**REQUIRED ACTION**
Locate the line with "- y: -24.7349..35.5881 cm" in the material. Copy that line and each one after it, through the last, exactly and with nothing else.

**GIVEN MATERIAL**
---

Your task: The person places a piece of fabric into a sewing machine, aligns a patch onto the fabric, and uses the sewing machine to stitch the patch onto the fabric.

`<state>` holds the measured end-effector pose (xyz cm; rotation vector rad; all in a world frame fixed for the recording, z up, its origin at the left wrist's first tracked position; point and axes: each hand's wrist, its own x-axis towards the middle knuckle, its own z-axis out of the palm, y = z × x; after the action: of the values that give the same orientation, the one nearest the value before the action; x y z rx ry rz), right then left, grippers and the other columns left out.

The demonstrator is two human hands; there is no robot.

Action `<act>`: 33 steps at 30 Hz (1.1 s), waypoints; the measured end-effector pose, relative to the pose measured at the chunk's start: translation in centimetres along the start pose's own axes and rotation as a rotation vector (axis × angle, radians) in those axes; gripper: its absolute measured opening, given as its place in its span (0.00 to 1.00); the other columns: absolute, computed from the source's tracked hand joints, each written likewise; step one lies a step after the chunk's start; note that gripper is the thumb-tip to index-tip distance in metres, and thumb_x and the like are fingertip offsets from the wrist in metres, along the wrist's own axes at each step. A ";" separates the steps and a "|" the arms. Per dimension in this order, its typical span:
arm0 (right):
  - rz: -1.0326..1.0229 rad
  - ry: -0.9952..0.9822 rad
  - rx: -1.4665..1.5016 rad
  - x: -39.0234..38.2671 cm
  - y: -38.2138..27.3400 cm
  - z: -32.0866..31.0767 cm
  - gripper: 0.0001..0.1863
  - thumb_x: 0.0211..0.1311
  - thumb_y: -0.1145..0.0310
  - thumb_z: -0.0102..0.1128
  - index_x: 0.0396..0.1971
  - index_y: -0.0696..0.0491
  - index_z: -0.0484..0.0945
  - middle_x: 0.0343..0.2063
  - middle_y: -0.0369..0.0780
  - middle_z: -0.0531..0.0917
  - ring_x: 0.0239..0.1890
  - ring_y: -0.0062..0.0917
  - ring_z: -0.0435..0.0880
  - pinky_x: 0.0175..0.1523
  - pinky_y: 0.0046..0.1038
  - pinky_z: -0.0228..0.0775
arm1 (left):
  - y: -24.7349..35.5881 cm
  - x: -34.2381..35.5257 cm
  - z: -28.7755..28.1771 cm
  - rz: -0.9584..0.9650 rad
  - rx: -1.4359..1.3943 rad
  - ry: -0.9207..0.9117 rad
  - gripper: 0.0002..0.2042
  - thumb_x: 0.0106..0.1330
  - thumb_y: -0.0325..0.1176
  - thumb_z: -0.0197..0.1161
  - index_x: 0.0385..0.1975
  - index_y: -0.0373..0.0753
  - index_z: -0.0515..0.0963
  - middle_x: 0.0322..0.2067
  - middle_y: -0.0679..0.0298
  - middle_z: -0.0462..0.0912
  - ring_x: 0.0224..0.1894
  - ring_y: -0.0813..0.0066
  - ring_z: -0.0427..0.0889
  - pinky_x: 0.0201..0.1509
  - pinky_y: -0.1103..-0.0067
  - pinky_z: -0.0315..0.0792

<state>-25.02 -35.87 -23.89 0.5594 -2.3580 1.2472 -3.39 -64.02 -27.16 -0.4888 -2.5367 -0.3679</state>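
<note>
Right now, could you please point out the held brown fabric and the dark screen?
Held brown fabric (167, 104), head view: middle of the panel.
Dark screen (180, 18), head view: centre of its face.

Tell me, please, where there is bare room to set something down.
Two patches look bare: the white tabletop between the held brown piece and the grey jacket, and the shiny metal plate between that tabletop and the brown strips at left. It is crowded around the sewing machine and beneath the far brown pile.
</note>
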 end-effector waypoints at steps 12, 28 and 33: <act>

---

**PROBLEM SOLUTION**
  - y: -24.7349..35.5881 cm
  - x: -34.2381..35.5257 cm
  - z: -28.7755..28.1771 cm
  - rz: -0.9584..0.9650 rad
  - rx: -1.4359..1.3943 rad
  - ry: -0.9207..0.9117 rad
  - gripper: 0.0002..0.2042
  - thumb_x: 0.0106..0.1330
  - thumb_y: -0.0325..0.1176
  - thumb_z: -0.0197..0.1161
  - index_x: 0.0385..0.1975
  - index_y: -0.0373..0.0753
  - index_z: -0.0515..0.0963
  - middle_x: 0.0322..0.2067
  - middle_y: -0.0679..0.0298
  - middle_z: -0.0462..0.0912
  - ring_x: 0.0224..0.1894
  - ring_y: -0.0813..0.0066
  - ring_z: -0.0427..0.0889
  - pinky_x: 0.0201..0.1509
  - pinky_y: -0.1103..-0.0067
  - pinky_z: -0.0315..0.0792

<state>-25.02 -35.87 -23.89 0.5594 -2.3580 1.2472 -3.39 -64.02 -27.16 -0.4888 -2.5367 -0.3679</state>
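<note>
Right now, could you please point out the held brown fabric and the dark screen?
Held brown fabric (167, 104), head view: middle of the panel.
Dark screen (180, 18), head view: centre of its face.

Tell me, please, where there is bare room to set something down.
Two patches look bare: the white tabletop between the held brown piece and the grey jacket, and the shiny metal plate between that tabletop and the brown strips at left. It is crowded around the sewing machine and beneath the far brown pile.
</note>
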 end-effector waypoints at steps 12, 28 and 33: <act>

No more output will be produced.